Haspel, first woman nominated to head CIA, controversial for ‘black sites’ role

CIA(WASHINGTON) — With CIA Director Mike Pompeo nominated to be the next secretary of state, career intelligence officer Gina Haspel will become, if confirmed, the first woman to head the CIA.

Currently serving as the agency’s deputy director, Haspel is well-regarded within the agency, but her historic nomination is likely to focus attention on her reported role in the CIA’s “black sites” – the overseas prisons the agency used to hold top al Qaeda terrorists.

Haspel joined the CIA in 1985 and has held a series of high-ranking positions at the intelligence agency throughout her lengthy career.

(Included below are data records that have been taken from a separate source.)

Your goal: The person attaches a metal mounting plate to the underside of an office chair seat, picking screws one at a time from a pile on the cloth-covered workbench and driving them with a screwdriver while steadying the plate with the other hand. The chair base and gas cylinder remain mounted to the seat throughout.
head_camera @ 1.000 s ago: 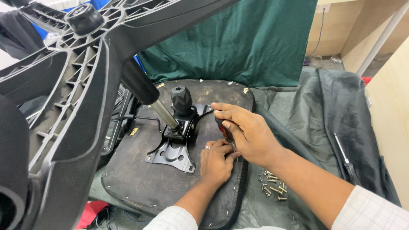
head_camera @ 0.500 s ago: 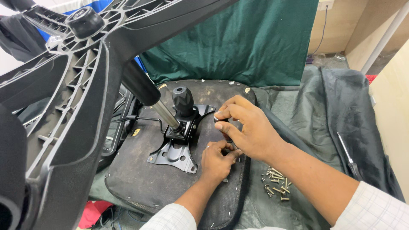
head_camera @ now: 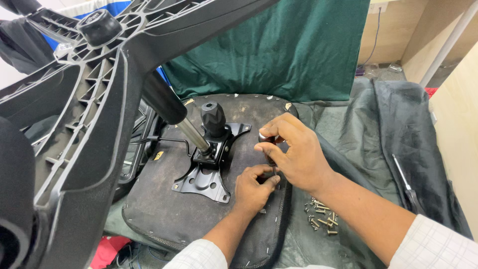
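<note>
**Screw being driven into upturned chair seat**

Workshop floor, green cloth (head_camera: 298, 45) hung behind, dark cover (head_camera: 413, 139) spread on the right, wooden panels at the edges. An office chair lies upside down: seat underside (head_camera: 164, 209) faces up, with the black metal mounting plate (head_camera: 204, 179) fixed near its middle, the gas cylinder (head_camera: 174, 112) rising from it and the plastic star base (head_camera: 89, 74) filling the near left. A black knob (head_camera: 213, 117) stands just behind the plate.

Right hand (head_camera: 294, 154) is curled closed around the handle of a short screwdriver (head_camera: 266, 138), tool upright, tip pointing down at the seat beside the plate's right edge. Left hand (head_camera: 254, 187) sits just below it, fingers pinched shut at the tool's tip; the screw itself is hidden, so cannot tell if one is held. Loose screws (head_camera: 321, 221) lie in a pile near the right forearm, on the cover. A second long screwdriver (head_camera: 406, 182) lies well apart on the right.

Step, as judged: seating or turning a fastener at the seat edge. Next move likely needs the tip kept square in the screw head, steady downward pressure, and the left fingers clearing once it bites.
</note>
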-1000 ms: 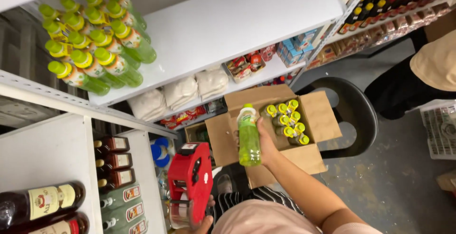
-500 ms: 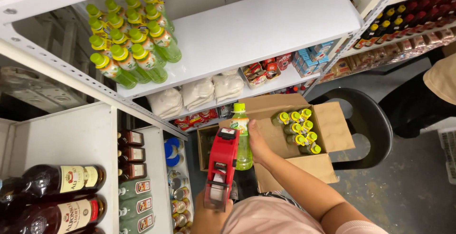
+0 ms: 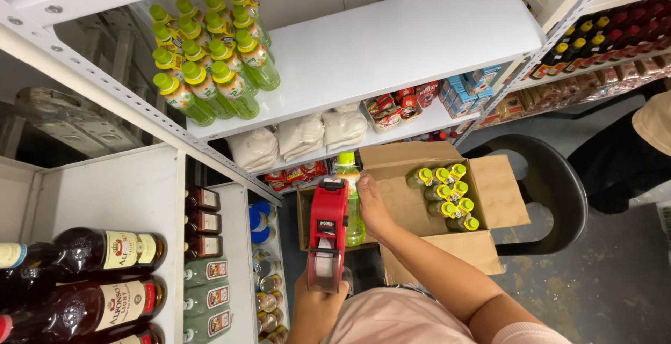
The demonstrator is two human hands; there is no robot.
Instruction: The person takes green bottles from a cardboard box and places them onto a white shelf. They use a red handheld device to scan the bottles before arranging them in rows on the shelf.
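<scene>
While the right hand [image 3: 372,208] grips a green plastic drink bottle w/ green cap [image 3: 349,190], the left hand [image 3: 318,302] is closed round a red handheld price-label gun [image 3: 327,236]. Gun's head sits against bottle, beside open brown cardboard box [image 3: 489,190].

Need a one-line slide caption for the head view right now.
Left hand holds a red price-label gun against a green bottle gripped by the right hand, above an open cardboard box of matching bottles.

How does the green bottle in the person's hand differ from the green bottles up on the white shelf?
The held bottle is alone, gripped by the right hand with the red label gun across its front. The shelf bottles stand packed in rows, untouched, on the white shelf. Both have green caps, pale labels and green liquid.
</scene>
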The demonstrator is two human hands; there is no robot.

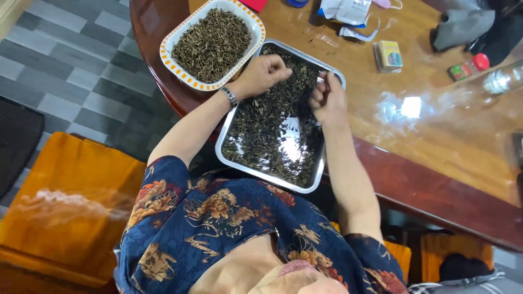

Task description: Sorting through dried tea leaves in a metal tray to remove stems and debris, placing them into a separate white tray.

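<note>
A rectangular steel tray (pixel 229 153) lies at the near edge of the round wooden table (pixel 436 130), holding a loose layer of dark dried leaves (pixel 272 130). My left hand (pixel 261 73), with a watch on the wrist, rests at the tray's far left corner, its fingers pinched together in the leaves. At the far right side of the tray, my right hand (pixel 327 98) is curled, fingertips closed on a bit of leaf. Just left of my left hand stands a white dish with an orange-patterned rim (pixel 168 48), full of brownish dried leaves (pixel 212 43).
Further back on the table lie a small yellow box (pixel 389 54), a red-capped little bottle (pixel 468 66), a clear bottle (pixel 504 79), a white packet (pixel 343 11) and a dark cloth (pixel 463 27). An orange cushioned seat (pixel 65 201) is at my left, over grey tiled floor.
</note>
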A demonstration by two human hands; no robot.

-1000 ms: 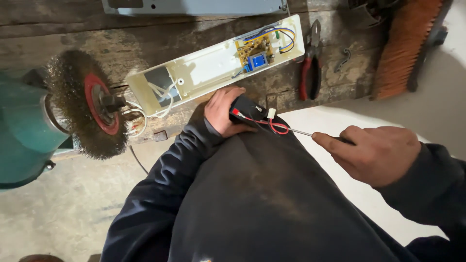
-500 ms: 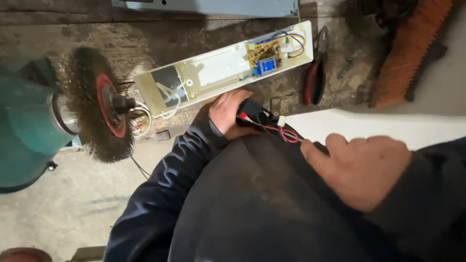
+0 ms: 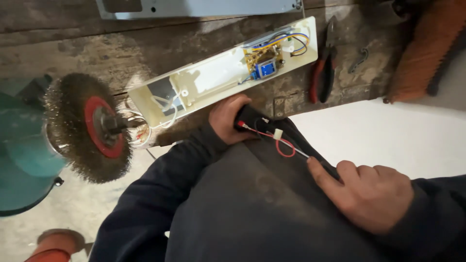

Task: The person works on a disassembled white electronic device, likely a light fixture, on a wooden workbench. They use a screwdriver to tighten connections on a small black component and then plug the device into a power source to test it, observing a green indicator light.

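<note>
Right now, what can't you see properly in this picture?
All in the head view:
- Left hand: its fingers wrap the black part, hiding most of it.
- Right hand: covers the thin tool's handle.
- Circuit board: parts too small.
- Brush: cut off at the top edge.

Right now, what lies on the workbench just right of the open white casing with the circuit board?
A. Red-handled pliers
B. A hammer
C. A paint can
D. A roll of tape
A: red-handled pliers lie on the worn workbench beside the open white casing, at the end holding the circuit board.
</note>
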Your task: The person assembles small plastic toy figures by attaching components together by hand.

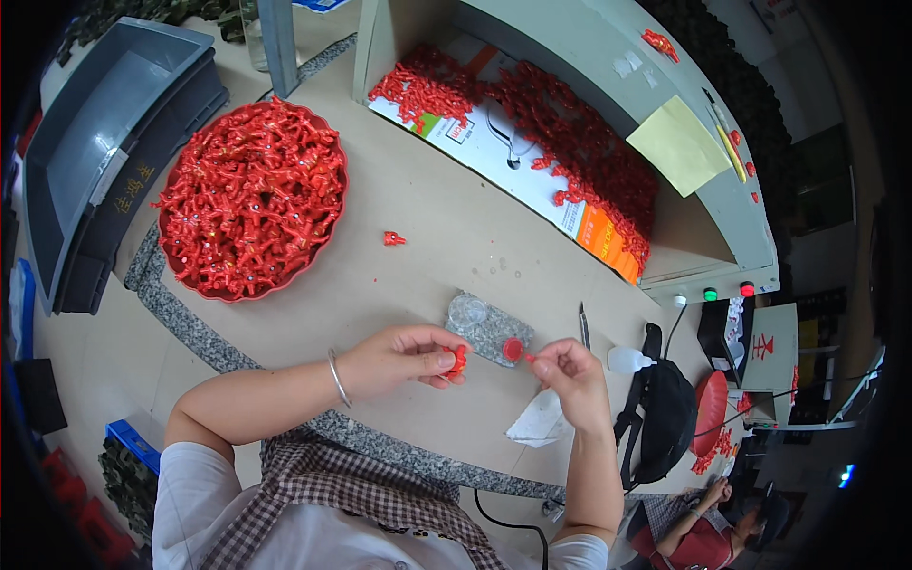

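Note:
My left hand [408,359], with a bangle at the wrist, pinches a small red plastic figure [457,360] between thumb and fingers. My right hand [570,372] is closed in a pinch; a tiny red bit [530,358] shows at its fingertips, too small to name. Between the hands lies a grey speckled stone slab [489,334]. A clear round dish [466,311] and a small red round cap or dish [513,349] sit on it, the red one beside my right fingertips. Another small red figure [393,238] lies alone farther off on the table.
A round red tray [339,204] heaped with red figures stands left, beside stacked grey bins [114,142]. More figures fill the shelf [560,133] ahead. Tweezers [584,326], a white bottle [627,360], tissue [538,421] and a black bag [668,418] lie right. Another person [708,532] sits at lower right.

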Available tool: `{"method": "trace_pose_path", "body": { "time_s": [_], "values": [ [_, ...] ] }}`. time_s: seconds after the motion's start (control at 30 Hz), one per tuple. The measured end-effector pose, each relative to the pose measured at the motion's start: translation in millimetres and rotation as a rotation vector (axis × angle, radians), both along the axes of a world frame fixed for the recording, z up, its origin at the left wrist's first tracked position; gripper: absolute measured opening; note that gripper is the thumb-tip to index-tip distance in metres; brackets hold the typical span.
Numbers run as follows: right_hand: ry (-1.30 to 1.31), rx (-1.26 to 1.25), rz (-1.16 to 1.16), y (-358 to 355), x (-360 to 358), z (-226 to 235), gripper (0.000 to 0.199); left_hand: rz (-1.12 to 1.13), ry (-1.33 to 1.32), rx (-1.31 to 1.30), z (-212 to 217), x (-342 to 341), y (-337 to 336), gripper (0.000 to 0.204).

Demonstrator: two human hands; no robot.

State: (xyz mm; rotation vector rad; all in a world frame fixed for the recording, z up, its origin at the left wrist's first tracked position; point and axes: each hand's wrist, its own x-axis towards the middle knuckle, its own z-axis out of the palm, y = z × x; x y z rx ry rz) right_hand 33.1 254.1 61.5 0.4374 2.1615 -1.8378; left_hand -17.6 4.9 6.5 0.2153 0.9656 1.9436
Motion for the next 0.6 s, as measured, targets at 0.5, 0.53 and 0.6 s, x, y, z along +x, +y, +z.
{"method": "trace_pose_path", "body": {
  "time_s": [0.5,0.53,0.6],
  "values": [
    [0.405,0.287,0.497,-49,-7,17,0.01,-0.12,0.103,-0.024,-1,3,0,0.032],
    [0.428,0.321,0.513,-50,-7,17,0.01,-0.113,0.115,-0.025,-2,3,0,0.032],
    [0.54,0.395,0.546,-52,-7,16,0.012,-0.088,0.169,-0.049,-6,5,0,0.03]
  ]
}}
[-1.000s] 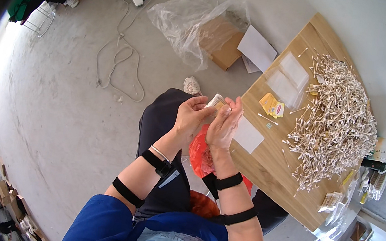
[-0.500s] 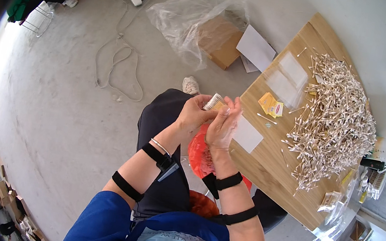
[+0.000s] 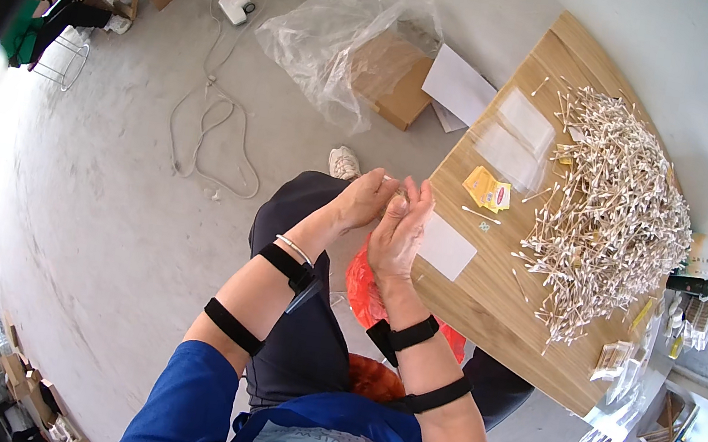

She has served as the agency’s Deputy Director since Feb. 7, 2017.

According to her official CIA biography, Haspel “has extensive overseas experience and served as Chief of Station in several of her assignments.”

Haspel has held several senior leadership positions within the agency’s National Clandestine Service that oversees the agency’s spy operations overseas and its most covert operations programs.

She served as Deputy Director of the National Clandestine Service, Deputy Director of the National Clandestine Service for Foreign Intelligence and Covert Action, and Chief of Staff for the Director of the National Clandestine Service.

A decorated CIA officer, Haspel has been awarded the George H. W. Bush Award for excellence in counterterrorism, the Donovan Award, and the Intelligence Medal of Merit. She is also a recipient of the Presidential Rank Award, the most prestigious award in the federal civil service.

Haspel’s nomination to be the first female CIA director is historic, but her Senate confirmation hearings will likely shine a spotlight on her role in the agency’s controversial rendition program in which top al Qaeda detainees were held in secret CIA “black sites” overseas.

Haspel reportedly headed the agency’s “black site” in Thailand that, according to the Senate Intelligence Committee’s report on the CIA’s rendition program, held senior al Qaeda operatives Abu Zubaydah and Abd al-Raham al-Nashiri.

The report determined that Zubaydah was subjected to the controversial practice of waterboarding to gather intelligence about al Qaeda’s operations. Waterboarding was among the “enhanced interrogation techniques” the CIA used on top al Qaeda detainees that human rights groups said amounted to torture.

Human Rights Watch has pointed to her leadership positions during the timeframe that the CIA carried out its rendition program and “black site” prisons as a sign that she would have had direct knowledge of the controversial programs.

There have also been reports that she advocated for the destruction of video recordings of Zubaydah’s interrogations conducted at the black site she ran in Thailand.

Those videos were destroyed by the CIA in 2005 and triggered an investigation that resulted in no charges.